Ever since Asperger’s Syndrome has become an accepted diagnosis in the western world, the overall overlap of high functioning autism and Asperger’s Syndrome has been a thorn in the sides of clinical psychologists and physicians. It is hard to ascertain where one condition begins and the other stops. In the most general terms, a high functioning autistic patient will not show the signs of disability that those who suffer from other aspects of the autism spectrum will display.
The IQ is measured at or above 85, and verbal development is adequate. The same, of course, can be said from a patient suffering with Asperger’s Syndrome. There is not mental retardation but the use of language is different from the way an individual without the condition would utilize it. There is a noticeable lack of emotional inflection in the speech patterns of Asperger’s patients, and furthermore they show a marked lack of understanding when it comes to sarcasm, irony, and other language based humor.
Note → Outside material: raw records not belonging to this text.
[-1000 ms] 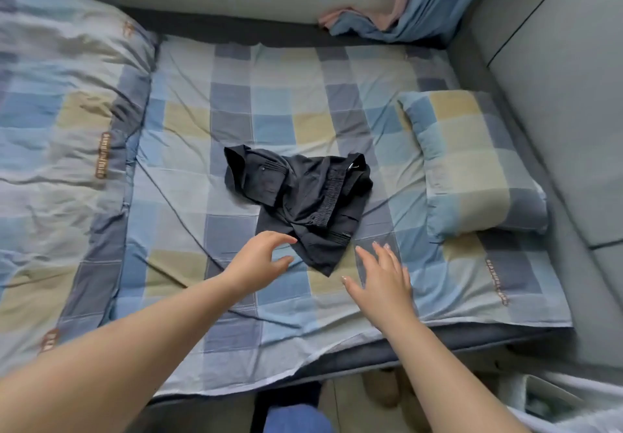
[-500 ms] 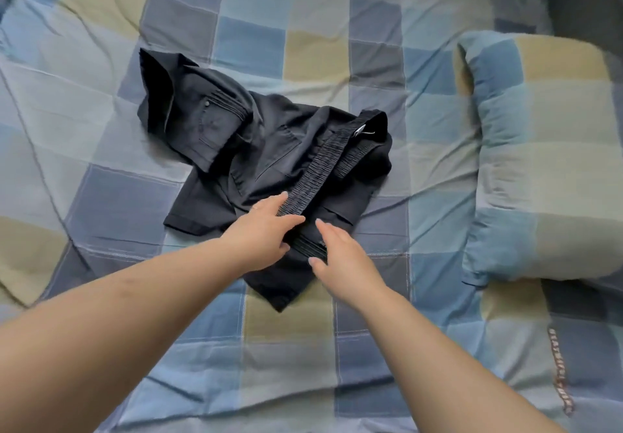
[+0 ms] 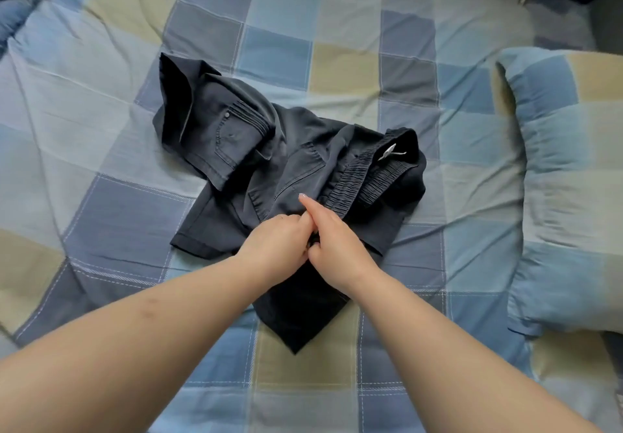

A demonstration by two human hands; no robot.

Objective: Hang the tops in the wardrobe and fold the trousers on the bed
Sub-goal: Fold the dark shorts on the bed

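Checked bed [image 3: 344, 65], both hands now gripping crumpled black trousers [image 3: 236, 149], camera closer

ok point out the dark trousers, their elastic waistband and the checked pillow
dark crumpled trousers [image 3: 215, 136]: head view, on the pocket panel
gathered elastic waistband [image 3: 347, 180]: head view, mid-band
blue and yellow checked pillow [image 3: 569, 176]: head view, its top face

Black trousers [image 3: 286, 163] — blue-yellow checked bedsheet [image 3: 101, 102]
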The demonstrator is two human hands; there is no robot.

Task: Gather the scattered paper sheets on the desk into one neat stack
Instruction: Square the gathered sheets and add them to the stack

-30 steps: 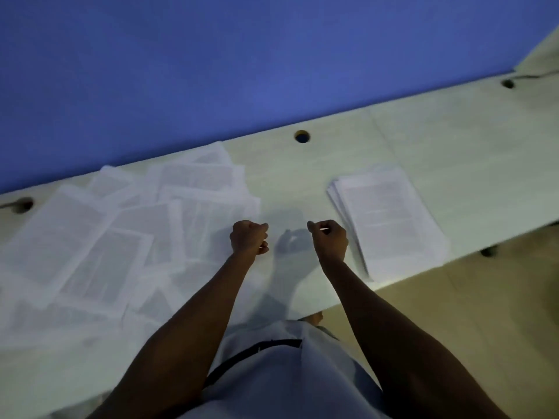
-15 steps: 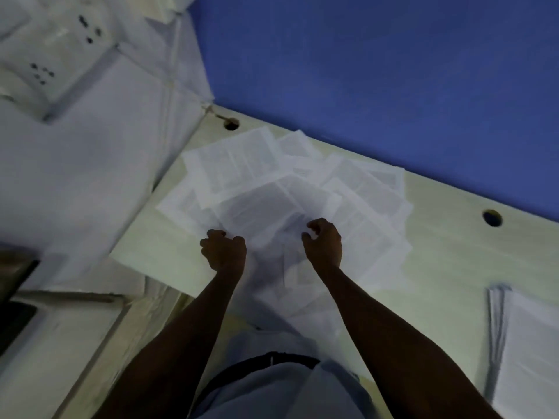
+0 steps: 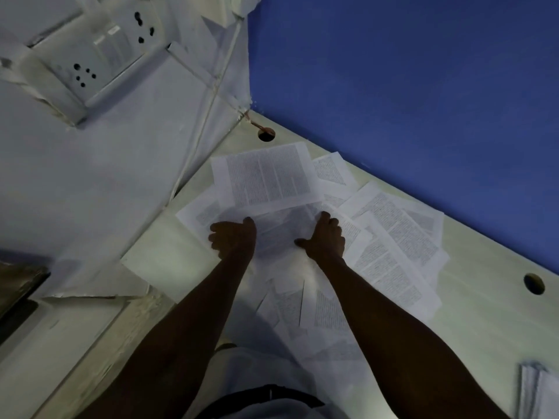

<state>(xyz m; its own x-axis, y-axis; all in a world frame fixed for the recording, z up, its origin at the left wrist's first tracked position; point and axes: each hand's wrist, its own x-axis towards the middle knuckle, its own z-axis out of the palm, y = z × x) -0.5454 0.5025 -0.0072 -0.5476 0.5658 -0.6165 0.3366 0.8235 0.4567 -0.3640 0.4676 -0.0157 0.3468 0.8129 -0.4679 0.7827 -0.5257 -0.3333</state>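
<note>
Several printed paper sheets (image 3: 267, 176) lie scattered and overlapping in the desk's left corner, below the blue wall. My left hand (image 3: 233, 240) sits on the heap's left part with its fingers curled; whether it pinches a sheet is hidden. To its right, my right hand (image 3: 325, 237) rests on the sheets with the thumb spread and the fingertips touching paper. More sheets (image 3: 390, 246) fan out to the right, and others (image 3: 326, 313) lie near the desk's front edge between my forearms. A neat stack (image 3: 541, 391) shows at the lower right edge.
The pale desk (image 3: 484, 313) has cable holes at the back corner (image 3: 266, 135) and at the right (image 3: 534, 284). A white side wall with a socket panel (image 3: 90, 52) borders the desk's left end. A blue wall (image 3: 408, 86) runs behind.
The view has swung left from the neat stack to the scattered heap. Both hands have moved onto the loose sheets, and the right hand has opened from a fist.
</note>
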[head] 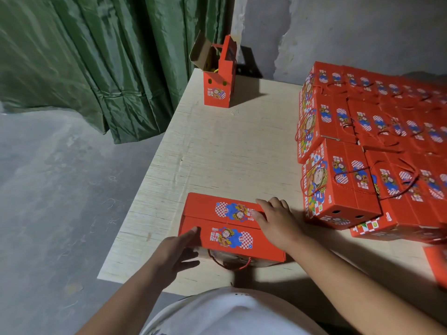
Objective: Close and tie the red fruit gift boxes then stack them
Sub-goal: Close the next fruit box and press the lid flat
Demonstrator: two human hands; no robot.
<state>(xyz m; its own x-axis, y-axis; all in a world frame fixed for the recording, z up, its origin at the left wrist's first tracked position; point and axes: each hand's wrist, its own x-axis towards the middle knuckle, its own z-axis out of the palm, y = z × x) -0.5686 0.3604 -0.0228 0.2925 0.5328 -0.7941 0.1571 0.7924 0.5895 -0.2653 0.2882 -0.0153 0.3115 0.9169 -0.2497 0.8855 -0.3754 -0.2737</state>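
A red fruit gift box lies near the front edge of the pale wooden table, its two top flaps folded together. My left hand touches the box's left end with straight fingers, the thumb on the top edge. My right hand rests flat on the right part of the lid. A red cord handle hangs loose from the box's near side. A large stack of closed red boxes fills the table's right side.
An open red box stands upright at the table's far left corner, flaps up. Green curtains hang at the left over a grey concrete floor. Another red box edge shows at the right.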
Body language is not properly developed either.
The problem of course arises from the fact that both conditions are found under the umbrella of neurodevelopment disruptions and as such inhibit speech development, learning abilities, and also proper socialization techniques. Moreover, the individual sufferer will enlist a number of self protecting mechanisms to make up for the perceived lack in development and also the reaction that it garners from peers and others. Some physicians have gone so far as to suggest that both high functioning autism and Asperger’s Syndrome have too vast an overlap to be entirely separate conditions and instead champion the notion that both are one and the same variant of autism.
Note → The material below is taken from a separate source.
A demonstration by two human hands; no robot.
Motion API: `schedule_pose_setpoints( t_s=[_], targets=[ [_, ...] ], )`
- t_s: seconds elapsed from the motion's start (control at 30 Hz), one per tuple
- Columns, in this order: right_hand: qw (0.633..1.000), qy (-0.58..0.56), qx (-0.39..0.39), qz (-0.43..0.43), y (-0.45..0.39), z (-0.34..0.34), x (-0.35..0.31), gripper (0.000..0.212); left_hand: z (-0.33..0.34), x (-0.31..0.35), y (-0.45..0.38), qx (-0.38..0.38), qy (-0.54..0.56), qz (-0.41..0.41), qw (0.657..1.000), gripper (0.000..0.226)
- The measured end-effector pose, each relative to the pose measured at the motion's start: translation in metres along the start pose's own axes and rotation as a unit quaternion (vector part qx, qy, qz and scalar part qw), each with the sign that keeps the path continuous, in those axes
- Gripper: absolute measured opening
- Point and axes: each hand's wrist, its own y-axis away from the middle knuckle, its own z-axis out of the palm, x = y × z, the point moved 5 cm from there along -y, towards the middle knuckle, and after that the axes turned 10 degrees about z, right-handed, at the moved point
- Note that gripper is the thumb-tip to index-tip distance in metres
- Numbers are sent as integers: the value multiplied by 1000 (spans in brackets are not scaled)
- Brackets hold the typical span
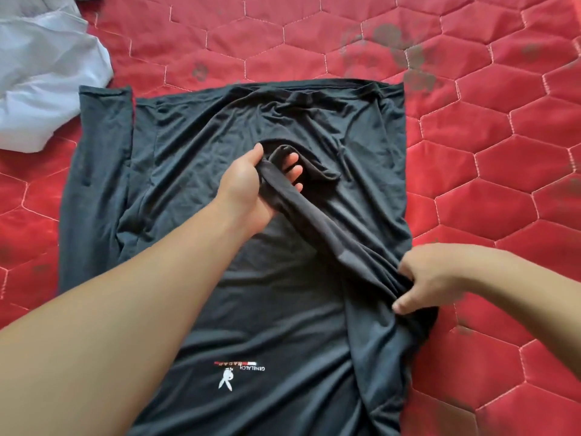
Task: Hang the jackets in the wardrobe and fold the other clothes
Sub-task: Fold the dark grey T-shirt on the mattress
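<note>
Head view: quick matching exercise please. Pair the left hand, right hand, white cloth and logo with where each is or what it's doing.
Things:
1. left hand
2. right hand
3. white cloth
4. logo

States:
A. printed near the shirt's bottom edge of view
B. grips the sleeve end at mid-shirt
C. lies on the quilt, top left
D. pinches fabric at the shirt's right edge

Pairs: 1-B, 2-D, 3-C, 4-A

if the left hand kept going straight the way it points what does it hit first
Likely more of the black shirt: the left hand, gripping the folded sleeve, points up-right toward the shirt's far hem, then red mattress. Depth is unclear.
</note>
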Motion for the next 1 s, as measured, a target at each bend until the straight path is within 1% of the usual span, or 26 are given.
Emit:
schedule_pose_setpoints(
  t_s=[0.03,0.1,0.13,0.17,0.2,0.23,0.27,0.3,0.33,0.37,0.4,0.43,0.47,0.5,0.53,0.57,0.63,0.67,0.7,0.73,0.8,0.83,0.93,0.97,1.0],
  targets=[
    [1000,-20,2,-7,4,-10,-6,52,3,4,3,-26,5,-4,1000,41],
    [994,-98,21,-46,11,-33,-19,52,8,9,8,-69,21,-4,997,38],
    [980,-179,30,-77,12,-47,-27,50,10,9,11,-85,31,-7,996,35],
    [940,-319,37,-114,13,-62,-35,45,13,10,15,-102,43,-12,994,33],
    [861,-490,8,-132,11,-74,-38,36,15,9,17,-113,50,-17,992,32],
    [760,-632,-59,-140,8,-84,-43,33,18,9,20,-122,53,-21,991,32],
    [666,-720,-124,-147,4,-90,-49,37,19,8,24,-132,47,-27,990,33],
    [594,-770,-167,-163,1,-97,-54,36,19,6,28,-140,36,-36,989,35],
    [550,-797,-173,-178,-3,-106,-57,27,20,4,31,-153,27,-43,987,37],
    [522,-821,-148,-180,-7,-115,-57,18,19,3,33,-160,22,-49,986,38],
    [503,-841,-102,-173,-11,-124,-55,14,18,1,35,-160,14,-47,986,38],
    [498,-849,-42,-173,-12,-135,-52,12,14,1,33,-144,-4,-34,989,37],
    [502,-846,20,-177,-11,-145,-48,11,9,1,31,-115,-37,-8,993,34],
    [515,-833,73,-189,-8,-153,-46,11,3,3,29,-84,-82,28,993,30],
    [540,-806,121,-210,-2,-160,-45,11,-4,4,28,-63,-110,62,990,27],
    [570,-771,162,-233,3,-164,-44,11,-8,6,28,-60,-132,88,985,25],
    [621,-700,222,-273,22,-171,-47,15,-5,15,32,-120,-137,116,976,14],
    [640,-677,228,-283,29,-172,-51,17,-1,19,35,-147,-146,115,971,27],
    [653,-663,224,-288,35,-173,-54,17,3,21,35,-167,-168,111,965,46],
    [662,-655,216,-292,39,-173,-58,17,8,24,37,-184,-173,108,961,53],
    [673,-656,188,-284,41,-168,-58,17,16,31,45,-198,-142,90,966,40],
    [672,-665,164,-284,40,-166,-57,17,17,33,47,-199,-124,82,969,35],
    [652,-691,85,-300,41,-157,-55,24,14,36,50,-208,-69,87,972,35],
    [644,-698,74,-304,42,-156,-54,25,12,37,48,-200,-54,96,973,32],
    [634,-706,69,-307,42,-156,-52,24,9,39,46,-176,-46,106,978,26]
  ],
)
Others, most commonly those who have yet to warm up to the notion of Asperger’s Syndrome as its own disorder to begin with, comment that the latter is indeed little more than high functioning autism and not its own condition in the least. To the patients and their families this is little more than academic bickering and truly does not bring about any changes in treatment or even diagnosis. It is therefore the kind of discussion that is generally limited to behind closed door discussions at symposiums and other medical conferences where the intricacies of the conditions are discussed and separated, but where little progress in treatment is usually logged.
Without a doubt, the fine lines between the two conditions are indeed blurred, and the overlap of Asperger’s Syndrome and high functioning autism is extreme. It makes sense that so many believe both to be just another side of the same coin, and even though there is little doubt that the research Hans Asperger conducted in 1944 yielded respectable values for those who did not fit the usual autism spectrum, there is also a strong likelihood that he may have unwittingly included some high functioning autistic children in his studies. Using the terminology of Dr. Asperger’s findings, however, is crucial when seeking to discuss a group of individuals who display a similar set of visible symptoms that all appear to shape the way an individual develops intellectually and socially.